Dataset section below:

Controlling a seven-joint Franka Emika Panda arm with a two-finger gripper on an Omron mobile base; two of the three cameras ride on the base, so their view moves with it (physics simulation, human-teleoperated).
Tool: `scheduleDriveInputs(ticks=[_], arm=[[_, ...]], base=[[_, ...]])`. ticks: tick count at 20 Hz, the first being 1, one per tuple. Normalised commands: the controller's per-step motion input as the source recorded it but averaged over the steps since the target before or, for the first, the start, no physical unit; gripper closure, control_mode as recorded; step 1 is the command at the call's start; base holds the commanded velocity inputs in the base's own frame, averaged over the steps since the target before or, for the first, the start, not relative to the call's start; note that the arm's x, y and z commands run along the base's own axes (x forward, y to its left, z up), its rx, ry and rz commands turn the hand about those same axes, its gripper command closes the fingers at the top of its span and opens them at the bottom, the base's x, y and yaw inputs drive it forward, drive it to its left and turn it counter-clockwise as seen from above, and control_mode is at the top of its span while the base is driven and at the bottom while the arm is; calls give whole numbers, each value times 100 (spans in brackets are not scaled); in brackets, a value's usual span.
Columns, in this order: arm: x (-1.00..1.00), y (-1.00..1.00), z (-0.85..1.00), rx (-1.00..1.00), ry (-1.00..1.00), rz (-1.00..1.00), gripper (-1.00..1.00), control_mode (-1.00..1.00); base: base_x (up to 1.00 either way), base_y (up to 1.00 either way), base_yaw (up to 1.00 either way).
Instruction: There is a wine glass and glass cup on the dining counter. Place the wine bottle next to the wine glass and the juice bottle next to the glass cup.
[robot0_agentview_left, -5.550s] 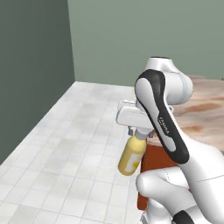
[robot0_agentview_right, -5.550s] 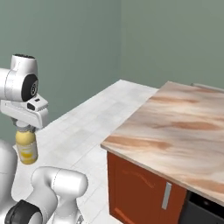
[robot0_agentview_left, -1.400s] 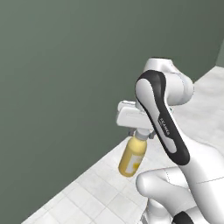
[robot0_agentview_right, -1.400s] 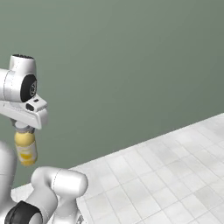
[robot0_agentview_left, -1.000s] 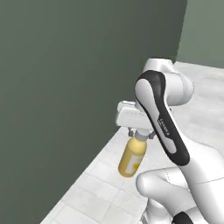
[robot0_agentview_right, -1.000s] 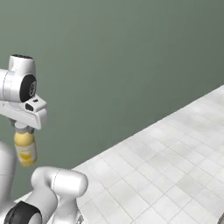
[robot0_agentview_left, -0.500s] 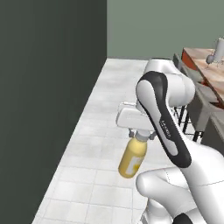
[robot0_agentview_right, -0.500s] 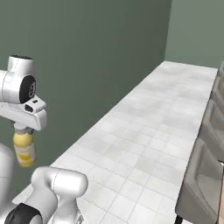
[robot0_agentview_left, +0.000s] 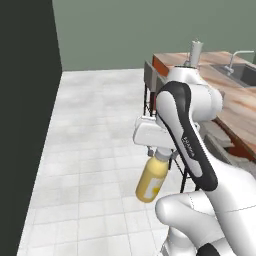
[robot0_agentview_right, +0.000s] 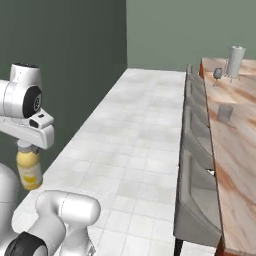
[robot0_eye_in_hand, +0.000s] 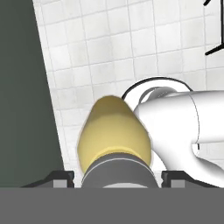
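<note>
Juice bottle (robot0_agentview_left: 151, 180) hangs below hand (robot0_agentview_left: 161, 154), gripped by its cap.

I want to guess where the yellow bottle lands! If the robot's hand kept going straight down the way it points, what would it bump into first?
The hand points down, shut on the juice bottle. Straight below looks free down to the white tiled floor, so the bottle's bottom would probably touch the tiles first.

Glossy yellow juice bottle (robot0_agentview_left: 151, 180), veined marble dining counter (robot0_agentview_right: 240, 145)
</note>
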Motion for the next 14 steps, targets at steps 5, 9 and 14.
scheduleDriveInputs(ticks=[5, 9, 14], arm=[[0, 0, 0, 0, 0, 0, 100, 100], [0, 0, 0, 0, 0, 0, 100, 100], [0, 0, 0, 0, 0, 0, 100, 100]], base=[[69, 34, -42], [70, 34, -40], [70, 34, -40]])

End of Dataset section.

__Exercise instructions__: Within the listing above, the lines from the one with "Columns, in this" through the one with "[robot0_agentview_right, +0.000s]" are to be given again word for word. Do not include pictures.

__Answer to this task__:
Columns, in this order: arm: x (-1.00..1.00), y (-1.00..1.00), z (-0.85..1.00), rx (-1.00..1.00), ry (-1.00..1.00), rz (-1.00..1.00), gripper (-1.00..1.00), control_mode (-1.00..1.00); base: base_x (up to 1.00 either way), base_y (up to 1.00 either way), base_yaw (up to 1.00 either way).
Instruction: There is a wine glass and glass cup on the dining counter. Place the wine bottle next to the wine glass and the juice bottle next to the glass cup.
[robot0_agentview_left, -5.550s] 
[robot0_agentview_right, -5.550s] 
[robot0_agentview_left, -1.400s] 
[robot0_agentview_right, -1.400s] 
[robot0_agentview_left, -1.000s] 
[robot0_agentview_right, -1.000s] 
[robot0_agentview_left, -0.500s] 
[robot0_agentview_right, -0.500s] 
[robot0_agentview_left, +0.000s] 
[robot0_agentview_right, +0.000s] 

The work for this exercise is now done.